Parmi ces comportements, l’on peut notamment citer le fait pour quiconque de (i) se livrer à la fraude de l’énergie électrique ou se livrer au raccordement frauduleux, (ii) de construire sur ou sous les lignes électriques, ou d’occuper des emprises des installations électriques du domaine public de l’Etat, et même d’autorises ces constructions (iii) de causer des perturbations importantes au réseau du fait de la non homologation de ses installations électriques intérieures.

De tout ce qui précède, l’on dénote la volonté pour le Gouvernement congolais de couvrir de manière efficiente le besoins grandissants en électricité de toutes les catégories de consommateurs par des fournitures de qualité et dans le respect des normes de sécurité.
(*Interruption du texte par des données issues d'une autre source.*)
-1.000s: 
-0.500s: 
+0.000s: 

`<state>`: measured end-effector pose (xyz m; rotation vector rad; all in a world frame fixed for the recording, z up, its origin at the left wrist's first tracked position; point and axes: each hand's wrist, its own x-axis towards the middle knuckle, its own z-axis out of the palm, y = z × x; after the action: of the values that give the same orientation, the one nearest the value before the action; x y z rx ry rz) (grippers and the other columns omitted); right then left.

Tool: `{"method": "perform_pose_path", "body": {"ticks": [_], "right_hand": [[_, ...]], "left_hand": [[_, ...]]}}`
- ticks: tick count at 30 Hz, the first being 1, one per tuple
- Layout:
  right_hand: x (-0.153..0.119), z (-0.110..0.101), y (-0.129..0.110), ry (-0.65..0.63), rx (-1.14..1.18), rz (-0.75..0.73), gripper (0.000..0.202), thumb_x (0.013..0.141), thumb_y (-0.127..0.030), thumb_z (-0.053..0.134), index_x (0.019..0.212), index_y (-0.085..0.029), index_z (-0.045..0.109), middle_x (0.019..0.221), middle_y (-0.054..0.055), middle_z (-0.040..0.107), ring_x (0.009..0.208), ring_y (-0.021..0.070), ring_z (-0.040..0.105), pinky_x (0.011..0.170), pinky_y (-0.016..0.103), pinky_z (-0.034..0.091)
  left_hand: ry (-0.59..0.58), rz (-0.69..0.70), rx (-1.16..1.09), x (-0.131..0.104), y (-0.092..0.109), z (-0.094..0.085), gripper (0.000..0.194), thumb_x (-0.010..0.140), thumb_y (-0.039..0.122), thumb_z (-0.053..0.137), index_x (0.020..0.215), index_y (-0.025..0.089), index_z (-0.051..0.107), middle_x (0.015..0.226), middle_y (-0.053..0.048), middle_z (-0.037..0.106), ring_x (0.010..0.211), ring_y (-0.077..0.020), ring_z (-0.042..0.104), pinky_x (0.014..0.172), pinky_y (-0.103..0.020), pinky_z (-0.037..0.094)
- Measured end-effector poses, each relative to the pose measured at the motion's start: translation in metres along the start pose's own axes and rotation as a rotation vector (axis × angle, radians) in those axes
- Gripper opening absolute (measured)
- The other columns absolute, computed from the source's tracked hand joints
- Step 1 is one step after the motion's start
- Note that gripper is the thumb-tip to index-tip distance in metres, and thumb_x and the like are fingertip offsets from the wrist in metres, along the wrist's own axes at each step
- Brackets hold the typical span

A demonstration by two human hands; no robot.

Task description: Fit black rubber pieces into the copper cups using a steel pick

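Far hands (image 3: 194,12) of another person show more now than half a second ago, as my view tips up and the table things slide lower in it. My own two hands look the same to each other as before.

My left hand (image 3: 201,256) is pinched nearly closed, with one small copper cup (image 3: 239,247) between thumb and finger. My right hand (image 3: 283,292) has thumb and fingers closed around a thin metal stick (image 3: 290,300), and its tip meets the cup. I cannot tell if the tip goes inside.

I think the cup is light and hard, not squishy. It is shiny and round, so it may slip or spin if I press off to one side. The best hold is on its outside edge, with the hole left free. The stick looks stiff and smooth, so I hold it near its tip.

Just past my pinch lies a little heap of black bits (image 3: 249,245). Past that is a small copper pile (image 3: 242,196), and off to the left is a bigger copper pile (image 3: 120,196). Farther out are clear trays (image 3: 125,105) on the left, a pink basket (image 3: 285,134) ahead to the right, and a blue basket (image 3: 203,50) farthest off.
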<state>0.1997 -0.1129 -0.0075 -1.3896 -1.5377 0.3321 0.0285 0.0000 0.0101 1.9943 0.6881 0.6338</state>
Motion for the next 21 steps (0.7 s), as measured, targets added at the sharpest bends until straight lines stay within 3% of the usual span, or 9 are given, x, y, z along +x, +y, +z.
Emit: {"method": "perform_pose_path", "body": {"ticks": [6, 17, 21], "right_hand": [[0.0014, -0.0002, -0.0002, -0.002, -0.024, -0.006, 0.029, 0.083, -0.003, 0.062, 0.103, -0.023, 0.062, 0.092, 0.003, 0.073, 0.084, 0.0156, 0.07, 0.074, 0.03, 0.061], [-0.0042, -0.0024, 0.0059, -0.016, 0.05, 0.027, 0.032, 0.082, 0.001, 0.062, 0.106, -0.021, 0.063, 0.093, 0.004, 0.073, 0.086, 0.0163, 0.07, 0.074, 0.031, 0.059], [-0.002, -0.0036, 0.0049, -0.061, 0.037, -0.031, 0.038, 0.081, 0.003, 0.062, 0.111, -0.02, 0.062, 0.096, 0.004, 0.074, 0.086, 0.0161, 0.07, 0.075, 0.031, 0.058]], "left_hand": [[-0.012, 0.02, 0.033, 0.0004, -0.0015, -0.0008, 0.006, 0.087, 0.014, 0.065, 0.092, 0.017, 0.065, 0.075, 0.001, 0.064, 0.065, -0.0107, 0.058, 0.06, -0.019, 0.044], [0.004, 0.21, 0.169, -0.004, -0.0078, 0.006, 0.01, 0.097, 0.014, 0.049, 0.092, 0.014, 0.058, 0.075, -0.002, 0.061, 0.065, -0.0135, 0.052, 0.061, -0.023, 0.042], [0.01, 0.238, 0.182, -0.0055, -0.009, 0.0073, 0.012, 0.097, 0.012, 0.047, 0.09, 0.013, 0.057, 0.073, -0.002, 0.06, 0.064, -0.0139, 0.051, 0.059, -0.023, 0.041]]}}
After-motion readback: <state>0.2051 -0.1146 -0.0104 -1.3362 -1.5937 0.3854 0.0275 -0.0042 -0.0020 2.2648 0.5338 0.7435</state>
Principalement, la résolution du problème du faible taux d’accès à l’énergie électrique par la performance du secteur qui se trouve être la base de tout développement  économique, technologique et social.

Seuls le respect et l’application efficiente des dispositions du Projet de loi  par l’Etat, les opérateurs et les usagers, demeurent les facteurs déterminants de l’atteinte des objectifs fixés.